On-line publishing returns us to the old days of typing at this point, alas. Please do not leave the notes in the form in which your wordprocessor creates them (i.e., embedded in the text). The notes have to be in a file of their own. This means that you have to block and copy each note and paste it into a "notes" file; be careful to keep note numbers and notes themselves coordinated.  EMS has no editorial staff, and the editors, like you, are swamped. We cannot perform this step for you. We are sorry that if your notes are not in a separate file, we won't be able to publish your essay.

3.  If you have a series of quotations from one text, use in-text references to avoid a long sequence of numbered notes that only give pages numbers. In such a context it is never effective to take a reader's eye from your sentence only to find a page number. Make sure that you punctuate these references correctly, e.g., "let's say this is the quotation" (45). The quote was taken from p. 45 of a work already given a full reference in a note in which you specified that "Subsequent references to this edition are given by page number in the text."  Notice the placement of the parenthetical reference outside the quotations marks, but inside the closing period.

4.  Be sure to spell out centuries, e.g., "eleventh-century manuscript," not "11th century manuscript." Please follow US rather than UK conventions regarding punctuation and especially quotation marks. [E.g.: "'Quote within quote'" "quote at end of sentence." rather than '"Quote within quote"' "quote at end of sentence".]

5.  Papers must be double-spaced, including notes and indented (block) quotations, and must follow the style sheet used by Speculum; see Speculum 62 (1987), 259-63, for details. Important points:

place of publication and date but not publishers are included for books;

journal titles (except PMLA) are not abbreviated.
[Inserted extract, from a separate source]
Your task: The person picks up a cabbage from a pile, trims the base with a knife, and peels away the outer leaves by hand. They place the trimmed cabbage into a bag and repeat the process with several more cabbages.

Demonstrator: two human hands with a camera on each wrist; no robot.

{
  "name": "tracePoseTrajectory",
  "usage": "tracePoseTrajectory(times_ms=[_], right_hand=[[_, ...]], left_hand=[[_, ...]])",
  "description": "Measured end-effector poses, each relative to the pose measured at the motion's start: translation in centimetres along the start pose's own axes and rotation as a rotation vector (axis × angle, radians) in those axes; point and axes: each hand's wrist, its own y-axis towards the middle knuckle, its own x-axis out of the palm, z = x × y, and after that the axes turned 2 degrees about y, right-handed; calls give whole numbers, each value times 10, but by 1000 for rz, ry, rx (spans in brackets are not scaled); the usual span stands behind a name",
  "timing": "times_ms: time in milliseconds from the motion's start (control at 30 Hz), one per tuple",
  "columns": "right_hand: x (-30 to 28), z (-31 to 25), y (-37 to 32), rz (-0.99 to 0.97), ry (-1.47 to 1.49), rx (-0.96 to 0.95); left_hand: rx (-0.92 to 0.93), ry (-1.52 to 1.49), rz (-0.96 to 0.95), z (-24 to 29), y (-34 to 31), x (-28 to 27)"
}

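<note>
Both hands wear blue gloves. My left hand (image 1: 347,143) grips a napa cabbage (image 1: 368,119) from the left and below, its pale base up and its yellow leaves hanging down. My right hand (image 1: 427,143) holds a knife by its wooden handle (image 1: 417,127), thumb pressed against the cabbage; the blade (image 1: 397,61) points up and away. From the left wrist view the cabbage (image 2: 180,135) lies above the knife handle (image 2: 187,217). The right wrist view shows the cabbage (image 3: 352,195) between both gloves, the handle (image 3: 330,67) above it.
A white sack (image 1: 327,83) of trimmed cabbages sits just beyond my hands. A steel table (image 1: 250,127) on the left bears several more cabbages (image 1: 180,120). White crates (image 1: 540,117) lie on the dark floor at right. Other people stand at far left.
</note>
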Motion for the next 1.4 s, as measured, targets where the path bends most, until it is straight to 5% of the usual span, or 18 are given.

first reference to an article: Edward R. Smith, "The Times of Gregory the Great," Revue de philosophe 4 (1923), 123-45.

subsequent reference: "Smith, "The Times," p. 137.

first reference to a book: Roy M. Jones, Legal History and Medicine (London, 1974), pp. 34-45.

subsequent reference: Jones, Legal History, p. 87.

If you wish to use illustrations, you must submit camera-ready art work (not photocopied) and a letter granting you permission to reprint the illustration. IMA cannot pay for reproduction rights, and we cannot reproduce artwork without proper documentation. We use the artwork for the on-line version, so permission must include permission for electronic reproduction. If it does not, we will use the art for the print version only.